▶ **Work item**
Scan the material below and copy every line holding the word "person".

▶ **Dataset**
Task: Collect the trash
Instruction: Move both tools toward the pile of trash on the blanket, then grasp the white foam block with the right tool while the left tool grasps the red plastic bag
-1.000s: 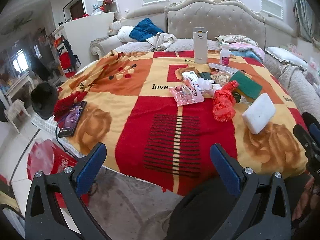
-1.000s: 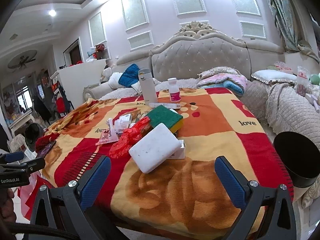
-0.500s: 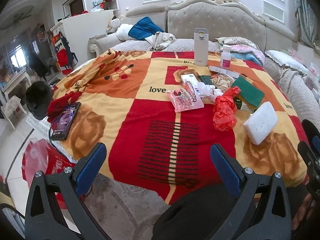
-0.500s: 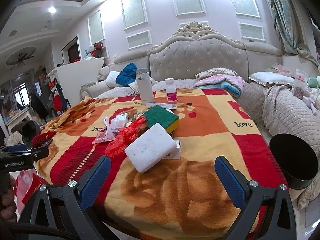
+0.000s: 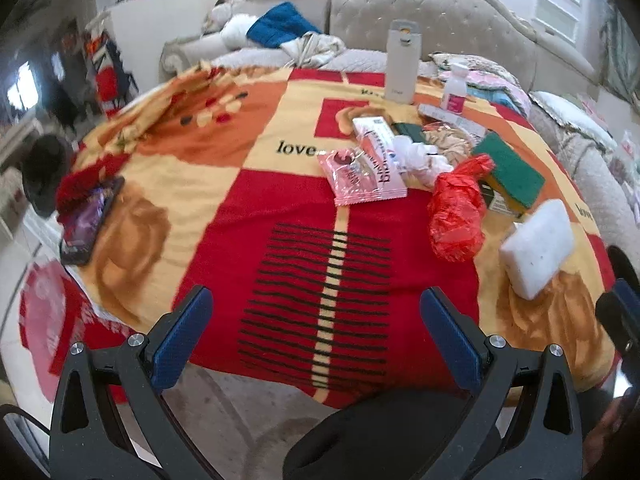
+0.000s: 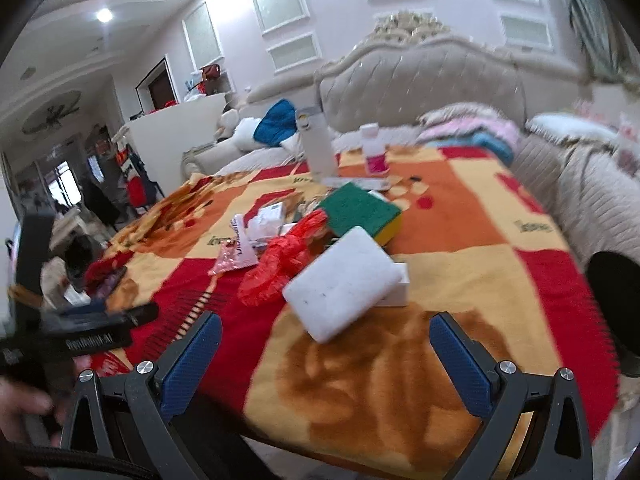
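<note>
Both my left fingers [image 5: 316, 320] and right fingers [image 6: 326, 348] are wide open, holding nothing. On the blanket [image 5: 280, 208] lies trash: a red bag [image 5: 456, 216] and pink wrapper [image 5: 360, 176]. I might grab the white sponge [image 6: 344, 284] by mistake, since it sits right against the bag, nearest my right fingers.

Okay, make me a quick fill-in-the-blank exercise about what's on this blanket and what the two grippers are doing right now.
1. Both the left gripper and the right gripper have their jaws ____.
2. The crumpled plastic bag is coloured ____.
3. The white sponge leans on a small white ____.
4. The top face of the yellow sponge is ____.

Missing words: open; red; box; green
</note>
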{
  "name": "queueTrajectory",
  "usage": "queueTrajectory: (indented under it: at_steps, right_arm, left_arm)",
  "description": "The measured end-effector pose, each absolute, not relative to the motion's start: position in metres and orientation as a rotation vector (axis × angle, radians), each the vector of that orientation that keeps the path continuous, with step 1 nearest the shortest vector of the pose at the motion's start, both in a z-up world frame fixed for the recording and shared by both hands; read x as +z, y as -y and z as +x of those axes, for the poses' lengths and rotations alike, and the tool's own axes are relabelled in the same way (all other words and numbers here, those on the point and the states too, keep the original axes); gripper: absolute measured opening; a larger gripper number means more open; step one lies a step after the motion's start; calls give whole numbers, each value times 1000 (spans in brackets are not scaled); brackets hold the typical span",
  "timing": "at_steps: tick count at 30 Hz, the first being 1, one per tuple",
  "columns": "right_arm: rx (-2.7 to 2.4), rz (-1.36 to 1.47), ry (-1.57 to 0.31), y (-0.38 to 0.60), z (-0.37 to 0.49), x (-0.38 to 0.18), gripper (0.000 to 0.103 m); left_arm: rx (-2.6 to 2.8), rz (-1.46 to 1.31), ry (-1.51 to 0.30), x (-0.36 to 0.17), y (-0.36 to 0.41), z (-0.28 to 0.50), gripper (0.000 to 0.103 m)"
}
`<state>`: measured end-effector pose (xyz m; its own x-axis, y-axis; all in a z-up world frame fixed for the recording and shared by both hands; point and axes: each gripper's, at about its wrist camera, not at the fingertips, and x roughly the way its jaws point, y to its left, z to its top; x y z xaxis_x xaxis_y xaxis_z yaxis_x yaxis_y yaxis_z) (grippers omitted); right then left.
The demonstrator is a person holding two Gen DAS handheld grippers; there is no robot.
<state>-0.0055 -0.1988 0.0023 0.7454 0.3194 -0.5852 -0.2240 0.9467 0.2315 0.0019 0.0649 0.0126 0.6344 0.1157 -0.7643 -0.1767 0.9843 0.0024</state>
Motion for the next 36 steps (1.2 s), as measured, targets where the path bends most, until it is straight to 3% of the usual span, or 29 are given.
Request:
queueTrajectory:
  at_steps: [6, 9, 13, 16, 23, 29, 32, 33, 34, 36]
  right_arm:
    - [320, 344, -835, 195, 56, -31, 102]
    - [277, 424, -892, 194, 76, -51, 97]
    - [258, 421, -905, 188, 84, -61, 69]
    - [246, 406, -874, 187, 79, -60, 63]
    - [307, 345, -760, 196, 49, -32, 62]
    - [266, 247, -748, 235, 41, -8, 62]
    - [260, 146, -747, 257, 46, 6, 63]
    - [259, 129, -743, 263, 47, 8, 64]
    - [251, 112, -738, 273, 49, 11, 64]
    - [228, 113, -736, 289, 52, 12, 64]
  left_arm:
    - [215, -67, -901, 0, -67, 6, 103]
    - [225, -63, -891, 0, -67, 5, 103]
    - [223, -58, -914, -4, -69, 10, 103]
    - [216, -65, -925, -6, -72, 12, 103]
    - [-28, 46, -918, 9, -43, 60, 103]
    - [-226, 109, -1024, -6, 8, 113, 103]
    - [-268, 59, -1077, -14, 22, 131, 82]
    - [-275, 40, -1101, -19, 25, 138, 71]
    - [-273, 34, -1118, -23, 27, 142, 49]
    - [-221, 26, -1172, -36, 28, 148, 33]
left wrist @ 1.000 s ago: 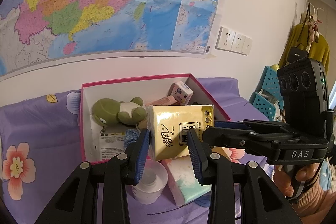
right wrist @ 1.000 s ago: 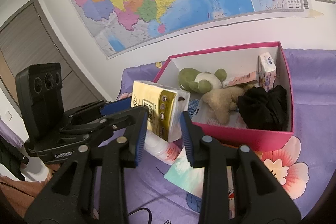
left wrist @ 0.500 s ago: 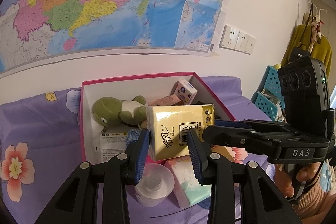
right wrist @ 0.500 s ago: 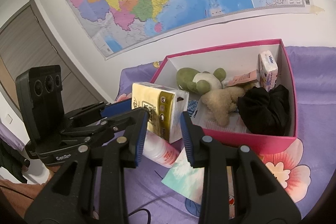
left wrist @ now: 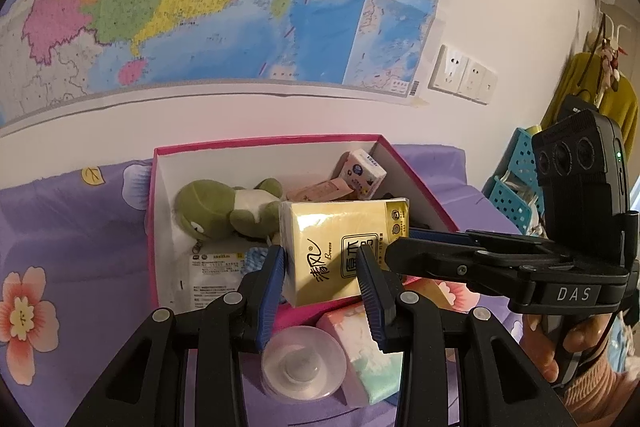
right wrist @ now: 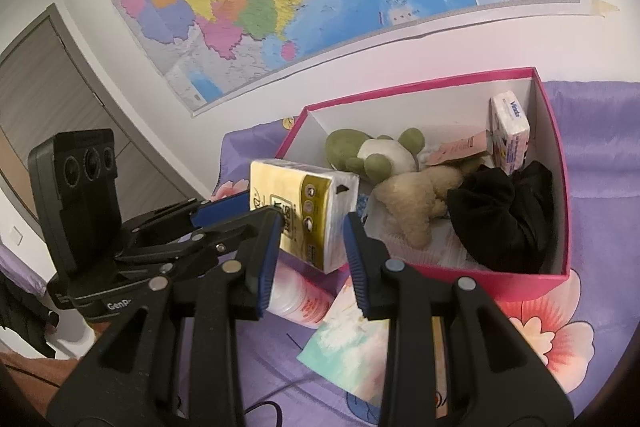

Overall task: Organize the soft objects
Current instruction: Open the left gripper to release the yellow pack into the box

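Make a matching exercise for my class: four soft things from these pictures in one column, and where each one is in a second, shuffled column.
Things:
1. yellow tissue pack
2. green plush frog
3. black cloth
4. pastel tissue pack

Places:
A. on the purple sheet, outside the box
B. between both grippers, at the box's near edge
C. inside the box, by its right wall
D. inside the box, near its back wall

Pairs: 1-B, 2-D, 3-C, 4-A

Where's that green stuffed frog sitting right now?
The green stuffed frog lies inside the pink box, toward its back-left corner, beside the beige plush toy.
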Action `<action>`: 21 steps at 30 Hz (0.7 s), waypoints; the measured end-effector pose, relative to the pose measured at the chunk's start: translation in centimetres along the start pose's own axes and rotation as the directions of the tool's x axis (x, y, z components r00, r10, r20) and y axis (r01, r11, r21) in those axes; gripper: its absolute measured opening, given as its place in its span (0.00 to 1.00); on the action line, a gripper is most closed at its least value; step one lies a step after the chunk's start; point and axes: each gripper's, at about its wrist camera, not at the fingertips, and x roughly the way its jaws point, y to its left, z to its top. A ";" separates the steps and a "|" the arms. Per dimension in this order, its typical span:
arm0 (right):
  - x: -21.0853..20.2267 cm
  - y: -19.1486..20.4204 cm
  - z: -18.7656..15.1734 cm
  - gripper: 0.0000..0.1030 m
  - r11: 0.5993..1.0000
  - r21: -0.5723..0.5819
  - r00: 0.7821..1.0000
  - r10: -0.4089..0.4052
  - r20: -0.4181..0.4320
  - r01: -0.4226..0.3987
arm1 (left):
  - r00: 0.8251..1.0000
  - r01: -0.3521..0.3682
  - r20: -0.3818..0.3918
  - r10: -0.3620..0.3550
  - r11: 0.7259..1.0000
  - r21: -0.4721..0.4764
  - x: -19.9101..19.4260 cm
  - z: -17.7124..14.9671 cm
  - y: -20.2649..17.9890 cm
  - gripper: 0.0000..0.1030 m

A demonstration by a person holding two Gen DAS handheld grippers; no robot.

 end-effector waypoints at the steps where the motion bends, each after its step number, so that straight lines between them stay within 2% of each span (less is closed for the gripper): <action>1: 0.1 0.0 0.0 0.35 1.000 0.001 1.000 -0.003 -0.001 0.003 | 1.000 0.002 -0.003 -0.002 1.000 -0.004 0.2 0.0 0.1 0.36; 14: 1.4 -1.1 0.9 0.35 0.999 0.035 1.000 -0.005 -0.010 0.005 | 0.999 0.001 -0.040 -0.002 0.999 -0.040 2.0 0.6 1.4 0.36; 21: 3.0 -2.2 1.7 0.35 0.997 0.072 1.000 -0.003 -0.024 0.005 | 0.995 0.018 -0.093 -0.028 0.994 -0.107 4.2 1.0 3.4 0.36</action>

▶ **Solution to this exercise**
The demonstrator is a person holding two Gen DAS handheld grippers; there is no robot.
A demonstration by a person holding two Gen DAS handheld grippers; no robot.

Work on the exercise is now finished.